[Task goal]:
Each line of the entries below that includes "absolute" belongs in your answer.

BEGIN The data

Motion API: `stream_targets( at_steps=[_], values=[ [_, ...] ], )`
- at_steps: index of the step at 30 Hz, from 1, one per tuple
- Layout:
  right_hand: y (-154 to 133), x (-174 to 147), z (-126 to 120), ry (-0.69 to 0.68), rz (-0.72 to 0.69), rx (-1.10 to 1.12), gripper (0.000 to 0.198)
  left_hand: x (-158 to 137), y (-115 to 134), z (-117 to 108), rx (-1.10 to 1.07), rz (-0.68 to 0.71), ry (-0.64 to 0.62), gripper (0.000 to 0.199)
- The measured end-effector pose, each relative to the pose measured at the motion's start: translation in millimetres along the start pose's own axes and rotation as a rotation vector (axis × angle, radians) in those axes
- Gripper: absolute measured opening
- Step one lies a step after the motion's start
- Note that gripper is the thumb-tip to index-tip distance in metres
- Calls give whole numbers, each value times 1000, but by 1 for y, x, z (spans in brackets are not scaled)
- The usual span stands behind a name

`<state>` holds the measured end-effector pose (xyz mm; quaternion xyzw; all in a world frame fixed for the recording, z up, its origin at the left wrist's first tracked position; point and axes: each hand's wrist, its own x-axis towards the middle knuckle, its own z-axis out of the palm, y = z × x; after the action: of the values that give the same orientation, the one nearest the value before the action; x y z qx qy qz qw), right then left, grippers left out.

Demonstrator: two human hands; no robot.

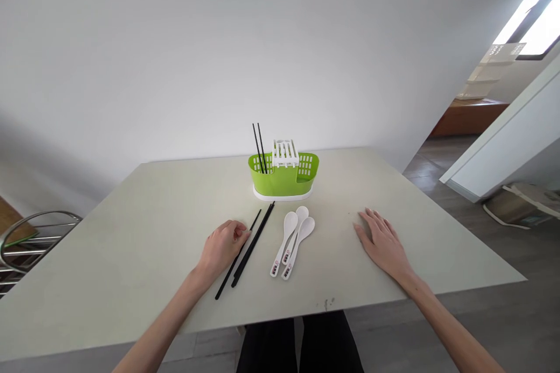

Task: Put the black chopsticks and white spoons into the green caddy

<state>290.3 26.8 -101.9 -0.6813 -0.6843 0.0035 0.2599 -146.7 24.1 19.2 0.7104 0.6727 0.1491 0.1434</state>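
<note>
A green cutlery holder (283,178) with a white centre handle stands on a pale table (131,245) near its far edge; two black chopsticks (259,148) stand upright in its left compartment. Several black chopsticks (249,247) lie loose on the table in front of it. My left hand (223,247) rests beside them, fingers curled and touching their left side. Three white spoons (292,242) lie together just right of the chopsticks. My right hand (382,242) lies flat on the table to the right, fingers apart, holding nothing.
A plain white wall rises behind the table. A metal chair frame (30,239) stands at the left. On the right, wooden floor, a white slanted panel (503,140) and a bag-like item (520,204) on the floor.
</note>
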Motion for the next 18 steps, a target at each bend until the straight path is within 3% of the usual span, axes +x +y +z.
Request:
stream_targets(
  at_steps=[5,14,18],
  values=[
    [-1,-1,-3,-15,-5,-1,63,-7,4,-17,177,-40,-40,30],
    [-2,-1,-6,-19,5,12,61,-13,14,-14,102,-42,-59,41],
    [-3,-1,-8,-26,1,11,63,-13,8,-15,89,-63,-69,36]
  ],
)
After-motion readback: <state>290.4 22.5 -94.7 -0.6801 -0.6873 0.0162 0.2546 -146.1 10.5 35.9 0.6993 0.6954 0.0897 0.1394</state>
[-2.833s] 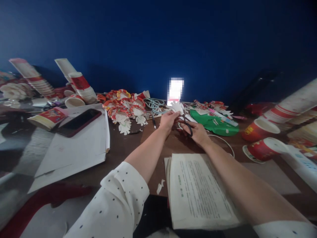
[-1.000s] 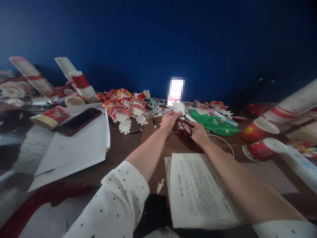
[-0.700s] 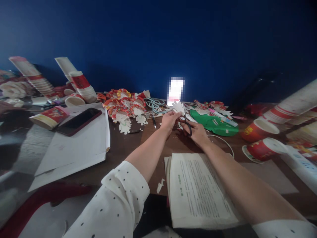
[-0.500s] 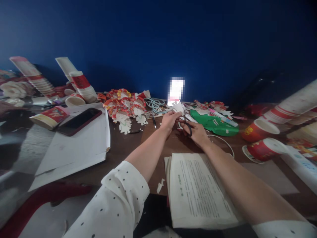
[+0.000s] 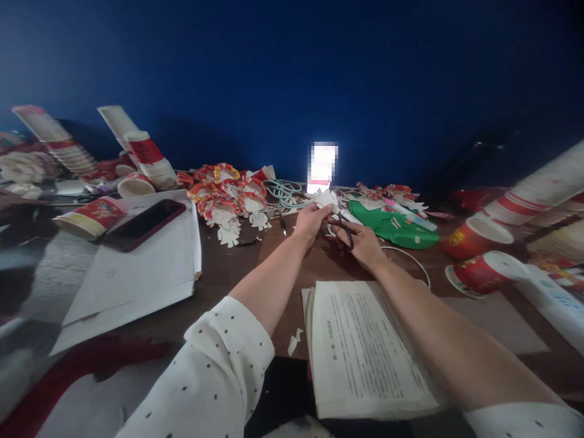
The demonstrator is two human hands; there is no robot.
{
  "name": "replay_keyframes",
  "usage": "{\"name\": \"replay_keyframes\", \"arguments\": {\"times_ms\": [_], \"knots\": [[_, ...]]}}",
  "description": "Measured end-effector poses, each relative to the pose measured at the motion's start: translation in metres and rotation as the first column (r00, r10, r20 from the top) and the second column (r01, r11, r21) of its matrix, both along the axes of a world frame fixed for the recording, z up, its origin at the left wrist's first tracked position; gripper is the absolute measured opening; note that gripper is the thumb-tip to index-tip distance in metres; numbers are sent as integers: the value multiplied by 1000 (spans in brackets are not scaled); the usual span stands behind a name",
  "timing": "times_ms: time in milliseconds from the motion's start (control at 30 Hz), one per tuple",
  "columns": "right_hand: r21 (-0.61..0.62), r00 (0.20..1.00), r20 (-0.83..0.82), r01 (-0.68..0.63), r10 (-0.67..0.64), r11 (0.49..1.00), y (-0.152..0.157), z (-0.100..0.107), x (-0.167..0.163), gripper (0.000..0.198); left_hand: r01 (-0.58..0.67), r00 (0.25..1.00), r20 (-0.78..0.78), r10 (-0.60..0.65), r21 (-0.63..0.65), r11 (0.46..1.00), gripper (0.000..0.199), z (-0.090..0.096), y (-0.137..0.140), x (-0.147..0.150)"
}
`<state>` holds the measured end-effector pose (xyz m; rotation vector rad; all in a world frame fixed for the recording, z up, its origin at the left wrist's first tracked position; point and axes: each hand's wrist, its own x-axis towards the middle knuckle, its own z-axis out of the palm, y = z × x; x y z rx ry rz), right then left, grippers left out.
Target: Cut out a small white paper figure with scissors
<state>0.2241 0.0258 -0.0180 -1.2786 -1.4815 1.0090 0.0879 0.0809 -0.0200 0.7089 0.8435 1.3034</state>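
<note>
Between finger and thumb, my left hand [image 5: 311,221] pinches a white paper cutout [image 5: 325,198] with a notched edge. My right hand [image 5: 358,242] grips dark-handled scissors [image 5: 347,234], whose blades point up at the paper. Whether the blades touch the paper I cannot tell. Small white scraps lie beneath my hands. Left of them are a black pen [image 5: 283,220] and similar white cutouts [image 5: 228,227], lying against a heap of red-and-white cut paper pieces [image 5: 223,188].
An open book [image 5: 365,353] lies in front of my forearms. At left, a phone [image 5: 146,224] and a tipped paper cup rest on white board [image 5: 137,280]. Stacked paper cups [image 5: 152,164] stand at both sides. A green sheet [image 5: 392,225], cables and a bright screen [image 5: 323,163] are behind.
The view has shifted very slightly. My left hand and the paper have tilted a little; both hands keep their hold on the paper and the scissors.
</note>
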Motion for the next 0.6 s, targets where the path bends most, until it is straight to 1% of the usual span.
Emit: {"name": "replay_keyframes", "arguments": {"times_ms": [200, 333, 400, 600], "knots": [[30, 1000, 14, 18, -19, 999, -1, 4, -3, 58, -34, 999, -16, 34, 21, 999, 28, 2, 0, 1], [8, 999, -34, 32, -32, 999, -3, 6, -6, 57, -44, 999, -16, 44, 20, 999, 24, 3, -2, 3], [5, 999, -29, 40, -39, 999, -4, 7, -7, 57, -42, 999, -7, 42, 14, 999, 23, 4, -3, 3], [19, 998, -29, 50, -50, 999, -6, 10, -8, 55, -26, 999, 37, 26, -21, 999, 29, 8, -6, 4]]}}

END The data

[Exercise answer]:
- Gripper: absolute measured opening
  "description": "Measured end-effector poses, each relative to the pose measured at the motion's start: translation in metres and rotation as the first column (r00, r10, r20 from the top) and the second column (r01, r11, r21) of its matrix, both along the axes of a world frame fixed for the recording, z up, its origin at the left wrist's first tracked position; gripper is the absolute measured opening; note that gripper is the thumb-tip to index-tip distance in metres; numbers are sent as integers: the value multiplied by 1000 (spans in brackets are not scaled); the usual span stands behind a name",

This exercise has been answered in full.